2006/07
全電子式テレビジョン君川 治 14


 電気は他の分野に比べて新しい技術なので、欧米での発明・発見とわが国への技術導入の時間的な差は少ない。更に自主技術開発が進み、八木アンテナやTYK式無線電話装置のように世界に先駆けて開発された技術成果がある。しかし、テレビは欧米の発明と思っている人が多いと思う。
 写真は世界初のテレビジョン映像となった「イ」の字を顕彰するNHK浜松放送会館のテレビ放送開始記念碑。
 高柳健次郎は浜松市の東部、天竜川に近い貧しい家庭で生まれた。自伝によると、尋常小学校の成績は良くないが、習字が上手く、機械類には子供のころから強い興味を抱いていた。手作模型や凧つくりの工夫なども素晴らしかった。

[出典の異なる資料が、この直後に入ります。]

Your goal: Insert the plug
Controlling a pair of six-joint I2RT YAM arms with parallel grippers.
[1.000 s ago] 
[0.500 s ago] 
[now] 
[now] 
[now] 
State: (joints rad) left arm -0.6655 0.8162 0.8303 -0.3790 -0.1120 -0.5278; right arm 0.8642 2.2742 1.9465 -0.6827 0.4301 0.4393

 この光る才能が地域の篤志家、村長、教師などに認められる。父親は尋常小学校で終わらせるつもりが皆の支援で高等小学校に進み、暖かく指導してくれた教師にあこがれて教員になろうと志す。準教員養成所、静岡師範、蔵前高等工業学校の工業教員養成所と進んだその過程で、本人の希望は教師から電気の技術開発へと変化していく。
 卒業の際の教授の訓話が高柳を動かした。「10年後、20年後に役立つ技術を探せ、同じことを10年、20年やれば必ず一角のエンジニアになれる」と。
 高柳は神奈川県立工業高校の教師をしながらアメリカ・イギリス・フランス・ドイツの電気関係雑誌を読み漁った。勿論、その為の語学の勉強に塾や教会などに通った。それらの雑誌から、ラジオ放送で遠くから無線で声が送れる、ドイツでは無線で写真を送受信する電送写真を研究している、などの先端情報を入手した。
 音声や写真が無線で送れるなら、映像だって無線で送れる理屈ではないか。高柳は研究テーマを「無線遠視法」と命名した。それから浜松高等工業に移って、テレビジョン開発の本格的な研究が始まるのである。
 テレビジョンの研究開発は、日本の高柳健次郎のみが行っていたわけではなく、アメリカや欧州各国の技術者も研究していた。彼らの研究は映像を電気信号に変換する方法として、円盤を回転させる方式、鏡を振動させる方式など全て機械式走査であった。高柳は走査線数を増やして且つ明るい映像を得るためには、機械式では実現不可能との理論的検討により、全電子式1本に絞って研究を進める。
 大正15年(1926)12月25日、大正天皇が崩御された日に、ブラウン管にいろはの「イ」の字を映し出すことに成功した。更に昭和5年に積分方式撮像管を発明し、昭和10年には全電子式テレビジョンを完成して、今日のテレビジョンの基礎技術を確立した。
アメリカRCAのツボルキン博士が、高柳とは全く別個に電子式のテレビジョン方式を研究していた。ブラウン管を使用した映像表示及び蓄積方式撮像管(アイコノスコープ)を発明して日本に特許申請するものの、既に高柳健次郎の発明が特許としてあるのにビックリするのである。
 しかしせっかくの発明も実用化開発は太平洋戦争で中断し、戦後はGHQにより軍事技術につながるとして研究中止とされたため、テレビ放送の開始は昭和28年(1953)まで待たなければならなかったのである。